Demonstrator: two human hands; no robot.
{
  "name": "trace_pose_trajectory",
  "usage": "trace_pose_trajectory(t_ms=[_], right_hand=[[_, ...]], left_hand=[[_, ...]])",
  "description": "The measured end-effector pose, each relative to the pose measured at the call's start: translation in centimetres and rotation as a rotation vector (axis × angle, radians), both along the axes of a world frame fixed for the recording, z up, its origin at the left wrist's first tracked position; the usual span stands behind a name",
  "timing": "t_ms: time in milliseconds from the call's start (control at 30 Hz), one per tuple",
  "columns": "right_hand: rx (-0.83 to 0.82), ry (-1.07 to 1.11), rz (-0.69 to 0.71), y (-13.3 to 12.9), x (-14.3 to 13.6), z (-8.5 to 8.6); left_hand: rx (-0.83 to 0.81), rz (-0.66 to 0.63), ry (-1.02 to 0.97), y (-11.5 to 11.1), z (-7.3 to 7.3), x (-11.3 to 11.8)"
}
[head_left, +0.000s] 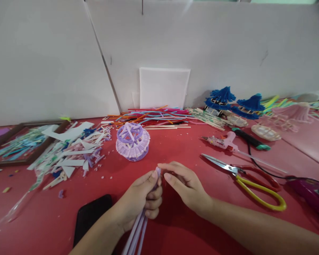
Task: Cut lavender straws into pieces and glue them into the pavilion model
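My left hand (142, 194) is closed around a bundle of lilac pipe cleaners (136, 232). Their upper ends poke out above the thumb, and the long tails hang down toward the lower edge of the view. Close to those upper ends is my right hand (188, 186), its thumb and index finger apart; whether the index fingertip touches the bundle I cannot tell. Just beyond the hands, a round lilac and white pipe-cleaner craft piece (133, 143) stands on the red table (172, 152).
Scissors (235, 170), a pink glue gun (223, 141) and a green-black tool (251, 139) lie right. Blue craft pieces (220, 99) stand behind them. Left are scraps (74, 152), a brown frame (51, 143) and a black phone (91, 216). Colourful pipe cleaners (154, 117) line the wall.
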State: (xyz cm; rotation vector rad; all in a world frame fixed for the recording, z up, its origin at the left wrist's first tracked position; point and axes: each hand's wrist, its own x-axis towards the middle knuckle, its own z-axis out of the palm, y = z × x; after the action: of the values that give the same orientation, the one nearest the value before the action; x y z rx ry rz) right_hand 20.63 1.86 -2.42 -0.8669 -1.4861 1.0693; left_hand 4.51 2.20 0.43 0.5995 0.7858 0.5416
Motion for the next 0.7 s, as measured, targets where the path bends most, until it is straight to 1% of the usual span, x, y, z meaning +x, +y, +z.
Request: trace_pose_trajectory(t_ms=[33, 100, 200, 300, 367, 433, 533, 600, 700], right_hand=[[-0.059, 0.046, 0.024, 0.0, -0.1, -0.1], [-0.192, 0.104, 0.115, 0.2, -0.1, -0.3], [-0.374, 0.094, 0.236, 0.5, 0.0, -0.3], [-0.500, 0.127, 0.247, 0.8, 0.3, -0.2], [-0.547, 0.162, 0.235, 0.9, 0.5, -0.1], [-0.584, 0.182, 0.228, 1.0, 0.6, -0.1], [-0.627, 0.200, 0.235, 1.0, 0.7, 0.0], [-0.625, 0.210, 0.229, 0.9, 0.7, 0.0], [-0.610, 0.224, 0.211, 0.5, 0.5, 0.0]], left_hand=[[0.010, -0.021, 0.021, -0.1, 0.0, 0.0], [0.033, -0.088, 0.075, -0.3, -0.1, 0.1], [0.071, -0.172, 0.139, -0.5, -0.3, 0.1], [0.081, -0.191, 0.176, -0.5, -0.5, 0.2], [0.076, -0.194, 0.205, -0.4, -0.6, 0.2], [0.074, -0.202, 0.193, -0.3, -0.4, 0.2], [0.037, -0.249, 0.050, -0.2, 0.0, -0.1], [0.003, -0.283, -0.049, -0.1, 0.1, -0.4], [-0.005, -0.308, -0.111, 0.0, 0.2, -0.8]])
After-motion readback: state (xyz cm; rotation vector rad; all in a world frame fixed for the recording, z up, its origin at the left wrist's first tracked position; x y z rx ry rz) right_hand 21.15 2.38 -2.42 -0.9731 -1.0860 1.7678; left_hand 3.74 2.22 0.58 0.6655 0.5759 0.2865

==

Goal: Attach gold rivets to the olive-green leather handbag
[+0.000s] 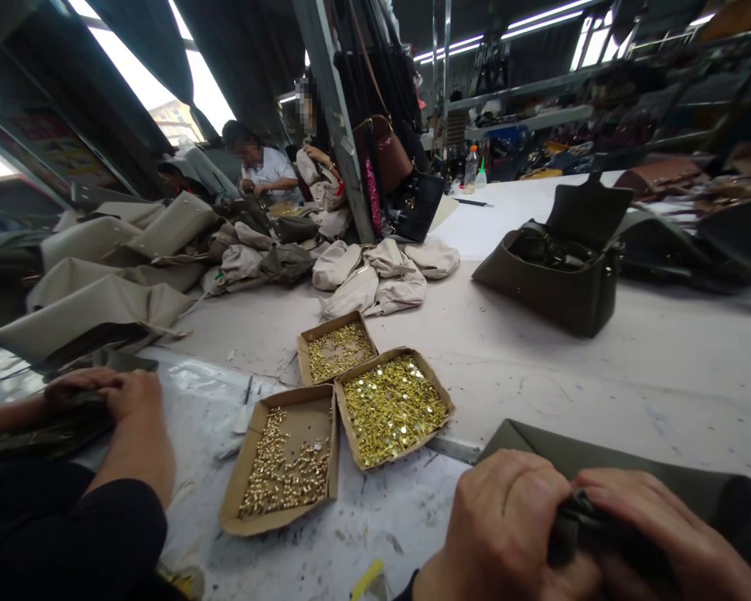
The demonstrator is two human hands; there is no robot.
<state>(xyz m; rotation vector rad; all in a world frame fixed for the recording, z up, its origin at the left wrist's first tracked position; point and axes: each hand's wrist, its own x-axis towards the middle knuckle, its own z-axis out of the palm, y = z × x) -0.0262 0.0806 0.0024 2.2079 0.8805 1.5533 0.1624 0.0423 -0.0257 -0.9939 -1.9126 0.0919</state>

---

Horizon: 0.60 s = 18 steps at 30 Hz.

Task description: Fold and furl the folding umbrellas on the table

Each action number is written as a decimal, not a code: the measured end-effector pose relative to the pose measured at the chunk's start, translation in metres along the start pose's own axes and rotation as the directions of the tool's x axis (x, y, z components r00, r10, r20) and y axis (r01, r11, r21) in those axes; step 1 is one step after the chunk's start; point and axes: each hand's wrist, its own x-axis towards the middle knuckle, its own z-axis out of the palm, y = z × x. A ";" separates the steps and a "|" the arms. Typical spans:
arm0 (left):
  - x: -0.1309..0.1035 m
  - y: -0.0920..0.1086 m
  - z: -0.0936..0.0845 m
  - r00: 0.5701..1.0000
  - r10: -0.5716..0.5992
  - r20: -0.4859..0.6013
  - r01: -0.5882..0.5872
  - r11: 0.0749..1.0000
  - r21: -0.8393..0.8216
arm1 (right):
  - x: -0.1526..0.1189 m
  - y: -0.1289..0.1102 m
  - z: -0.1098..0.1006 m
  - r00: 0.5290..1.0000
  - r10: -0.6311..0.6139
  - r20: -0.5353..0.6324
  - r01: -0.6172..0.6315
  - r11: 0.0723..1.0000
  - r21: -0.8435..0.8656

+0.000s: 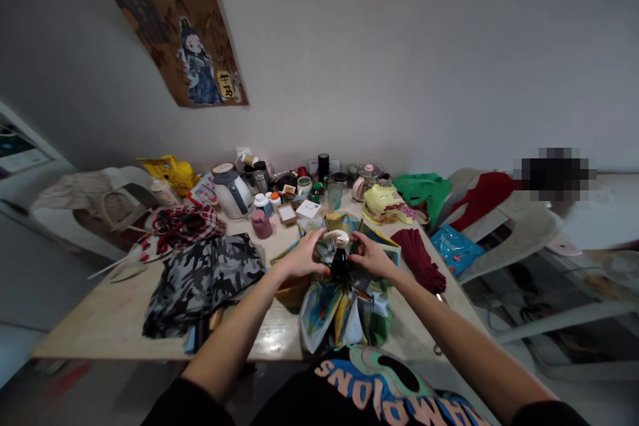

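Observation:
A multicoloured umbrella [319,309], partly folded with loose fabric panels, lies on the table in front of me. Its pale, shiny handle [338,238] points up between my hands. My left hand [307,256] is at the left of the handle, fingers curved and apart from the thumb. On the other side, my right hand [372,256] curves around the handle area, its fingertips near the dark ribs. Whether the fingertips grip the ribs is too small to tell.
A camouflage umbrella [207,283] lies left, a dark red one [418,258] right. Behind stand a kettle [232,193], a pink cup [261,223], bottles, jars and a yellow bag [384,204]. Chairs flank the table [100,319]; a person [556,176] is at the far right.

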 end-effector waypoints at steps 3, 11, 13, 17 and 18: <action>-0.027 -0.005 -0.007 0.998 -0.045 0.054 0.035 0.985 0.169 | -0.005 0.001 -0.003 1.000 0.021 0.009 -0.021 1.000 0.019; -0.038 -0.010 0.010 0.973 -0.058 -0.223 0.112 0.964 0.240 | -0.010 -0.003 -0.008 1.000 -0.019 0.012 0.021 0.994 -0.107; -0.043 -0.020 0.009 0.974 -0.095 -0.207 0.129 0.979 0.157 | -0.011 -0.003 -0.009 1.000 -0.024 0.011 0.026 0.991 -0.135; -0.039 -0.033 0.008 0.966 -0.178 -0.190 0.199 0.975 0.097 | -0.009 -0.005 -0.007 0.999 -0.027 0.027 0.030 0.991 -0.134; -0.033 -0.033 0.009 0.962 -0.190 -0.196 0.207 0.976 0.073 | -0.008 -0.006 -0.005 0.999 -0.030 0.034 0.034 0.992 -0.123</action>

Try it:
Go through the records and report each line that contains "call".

Output:
  "description": "The measured end-effector pose, each relative to the pose measured at the call's start: translation in centimetres and rotation as a rotation vector (axis × angle, radians), both along the axes of a world frame fixed for the recording, z up, its origin at the left wrist's first tracked position; the usual span stands behind a name",
  "timing": "t_ms: time in milliseconds from the call's start (control at 30 Hz), one per tuple",

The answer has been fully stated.